Reporting of side effects

If you get any side effects, talk to your doctor, pharmacist or nurse. This includes any possible side effects not listed in this leaflet. You can also report side effects directly via the national reporting system via the Yellow Card Scheme at: www.mhra.gov.uk/yellowcard.

By reporting side effects, you can help provide more information on the safety of this medicine.

5. How to store Sinthrome

■    Keep out of the sight and reach of children.

■    Store in the original package.

■    Do not take Sinthrome after the expiry date which is stated on the carton after EXP. The expiry date refers to the last day of that month.

■    If your doctor decides to stop your treatment, return any unused medicine to the pharmacist. Only keep it if your doctor tells you to.

■    Medicines should not be disposed of via wastewater or household waste. Ask your pharmacist on how to dispose of medicines no longer required. These measures will help protect the environment.

■    If your medicine becomes discoloured or show signs of any deterioration, consult your doctor or pharmacist who will tell you what to do.

6. Contents of pack and other information

What Sinthrome contains

Each tablet contains 1mg of acenocoumarol.

This is the new name for nicoumalone. The ingredient itself has not changed.

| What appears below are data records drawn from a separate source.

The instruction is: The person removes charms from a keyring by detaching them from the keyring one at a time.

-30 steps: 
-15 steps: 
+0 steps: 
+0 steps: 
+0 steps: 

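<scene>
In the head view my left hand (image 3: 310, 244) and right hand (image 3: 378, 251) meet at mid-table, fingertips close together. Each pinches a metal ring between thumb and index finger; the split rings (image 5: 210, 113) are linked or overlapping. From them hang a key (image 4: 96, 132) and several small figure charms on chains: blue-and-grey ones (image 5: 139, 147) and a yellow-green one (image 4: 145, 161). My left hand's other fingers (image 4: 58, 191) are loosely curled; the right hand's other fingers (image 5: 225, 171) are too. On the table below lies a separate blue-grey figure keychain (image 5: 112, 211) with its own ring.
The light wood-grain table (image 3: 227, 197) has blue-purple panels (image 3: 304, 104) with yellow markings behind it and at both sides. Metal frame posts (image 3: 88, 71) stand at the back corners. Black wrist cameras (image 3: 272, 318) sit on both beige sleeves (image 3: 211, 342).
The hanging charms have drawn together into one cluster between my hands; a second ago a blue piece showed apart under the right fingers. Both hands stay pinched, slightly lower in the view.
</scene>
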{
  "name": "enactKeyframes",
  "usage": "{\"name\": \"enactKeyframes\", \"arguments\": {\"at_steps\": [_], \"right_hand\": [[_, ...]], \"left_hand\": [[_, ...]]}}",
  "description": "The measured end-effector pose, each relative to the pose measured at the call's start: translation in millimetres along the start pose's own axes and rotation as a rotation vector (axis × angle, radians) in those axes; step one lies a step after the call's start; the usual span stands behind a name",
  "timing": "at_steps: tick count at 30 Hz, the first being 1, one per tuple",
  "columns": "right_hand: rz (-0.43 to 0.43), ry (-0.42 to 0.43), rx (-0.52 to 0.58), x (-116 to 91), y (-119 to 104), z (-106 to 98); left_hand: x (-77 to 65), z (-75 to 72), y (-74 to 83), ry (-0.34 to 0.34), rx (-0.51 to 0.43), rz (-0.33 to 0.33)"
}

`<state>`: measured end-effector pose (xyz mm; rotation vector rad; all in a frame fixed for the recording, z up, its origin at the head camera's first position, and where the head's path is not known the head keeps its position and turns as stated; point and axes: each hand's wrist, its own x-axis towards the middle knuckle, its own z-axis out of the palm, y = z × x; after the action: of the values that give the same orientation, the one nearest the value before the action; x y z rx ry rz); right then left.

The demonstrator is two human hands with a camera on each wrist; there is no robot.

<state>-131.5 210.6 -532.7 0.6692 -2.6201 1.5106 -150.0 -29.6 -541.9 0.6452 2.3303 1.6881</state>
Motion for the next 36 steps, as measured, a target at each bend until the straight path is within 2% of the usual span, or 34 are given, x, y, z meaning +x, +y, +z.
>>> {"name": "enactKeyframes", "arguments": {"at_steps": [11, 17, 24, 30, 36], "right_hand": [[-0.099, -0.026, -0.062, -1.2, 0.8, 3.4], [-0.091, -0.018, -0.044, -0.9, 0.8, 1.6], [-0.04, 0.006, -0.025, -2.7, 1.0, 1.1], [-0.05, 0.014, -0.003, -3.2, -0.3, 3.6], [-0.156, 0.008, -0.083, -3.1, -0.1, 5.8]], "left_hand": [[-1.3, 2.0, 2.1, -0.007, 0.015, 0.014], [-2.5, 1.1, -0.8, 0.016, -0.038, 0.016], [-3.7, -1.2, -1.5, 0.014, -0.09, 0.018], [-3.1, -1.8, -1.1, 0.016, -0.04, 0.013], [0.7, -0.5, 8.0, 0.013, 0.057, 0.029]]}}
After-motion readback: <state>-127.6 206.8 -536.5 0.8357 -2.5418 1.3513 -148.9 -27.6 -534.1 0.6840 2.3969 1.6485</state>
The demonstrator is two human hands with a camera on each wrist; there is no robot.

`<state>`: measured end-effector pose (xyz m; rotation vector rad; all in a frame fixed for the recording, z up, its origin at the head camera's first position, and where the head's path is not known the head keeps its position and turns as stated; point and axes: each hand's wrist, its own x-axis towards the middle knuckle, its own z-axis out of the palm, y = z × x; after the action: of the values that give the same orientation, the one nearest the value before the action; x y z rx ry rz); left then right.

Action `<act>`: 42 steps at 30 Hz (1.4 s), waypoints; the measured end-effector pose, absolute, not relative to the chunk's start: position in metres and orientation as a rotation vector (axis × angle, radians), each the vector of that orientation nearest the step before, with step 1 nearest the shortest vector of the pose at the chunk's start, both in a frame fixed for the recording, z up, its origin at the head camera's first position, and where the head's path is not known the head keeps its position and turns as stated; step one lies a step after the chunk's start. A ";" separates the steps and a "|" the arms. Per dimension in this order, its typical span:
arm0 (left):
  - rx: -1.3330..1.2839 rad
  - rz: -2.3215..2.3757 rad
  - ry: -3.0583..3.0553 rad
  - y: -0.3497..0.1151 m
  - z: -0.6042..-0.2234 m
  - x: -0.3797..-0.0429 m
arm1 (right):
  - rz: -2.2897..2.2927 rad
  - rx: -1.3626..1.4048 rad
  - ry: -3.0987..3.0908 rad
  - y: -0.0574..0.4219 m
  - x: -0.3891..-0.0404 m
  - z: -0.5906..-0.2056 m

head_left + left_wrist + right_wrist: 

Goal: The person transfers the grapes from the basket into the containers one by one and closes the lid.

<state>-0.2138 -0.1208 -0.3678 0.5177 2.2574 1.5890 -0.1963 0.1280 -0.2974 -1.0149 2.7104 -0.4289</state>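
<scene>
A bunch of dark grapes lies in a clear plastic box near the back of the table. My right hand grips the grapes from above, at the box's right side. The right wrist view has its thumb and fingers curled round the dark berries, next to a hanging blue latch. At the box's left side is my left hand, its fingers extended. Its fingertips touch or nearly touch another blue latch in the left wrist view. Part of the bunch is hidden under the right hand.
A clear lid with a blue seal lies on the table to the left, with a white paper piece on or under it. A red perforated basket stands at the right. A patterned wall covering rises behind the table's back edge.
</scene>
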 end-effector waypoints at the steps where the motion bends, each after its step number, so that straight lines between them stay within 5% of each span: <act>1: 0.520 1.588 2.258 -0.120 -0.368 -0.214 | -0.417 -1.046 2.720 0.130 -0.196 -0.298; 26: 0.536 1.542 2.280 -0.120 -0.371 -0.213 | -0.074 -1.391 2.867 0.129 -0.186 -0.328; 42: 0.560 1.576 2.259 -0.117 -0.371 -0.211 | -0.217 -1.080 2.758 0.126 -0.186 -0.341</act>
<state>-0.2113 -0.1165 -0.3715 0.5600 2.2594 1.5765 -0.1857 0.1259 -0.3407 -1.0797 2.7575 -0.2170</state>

The other excipients are: colloidal silicon dioxide, lactose, hypromellose, corn starch, magnesium stearate and talc.

What Sinthrome looks like and contents of the pack

Sinthrome are white, round, flat tablets with “CG” imprinted on one side and “AA” on the other side. They are available in blister packs of 100 tablets.

PL: 15814/1200

Sinthrome is manufactured by Merus Labs Netherlands B.V., Herengracht 483, 1017 BT Amsterdam, The Netherlands.

Procured from within the EU and repackaged by the Product Licence holder: O.P.D. Laboratories Ltd., Unit 6 Colonial Way, Watford, Herts WD24 4PR.

The information in this leaflet applies only to Sinthrome. If you have any questions or you are not sure about anything, ask your doctor or a pharmacist.

Leaflet revision and issue date (Ref.): 05.09.2016

Sinthrome is a registered trademark of Novartis Pharmaceuticals Limited.

To request a copy of this leaflet in Braille, large print or audio please call 01923 332 796.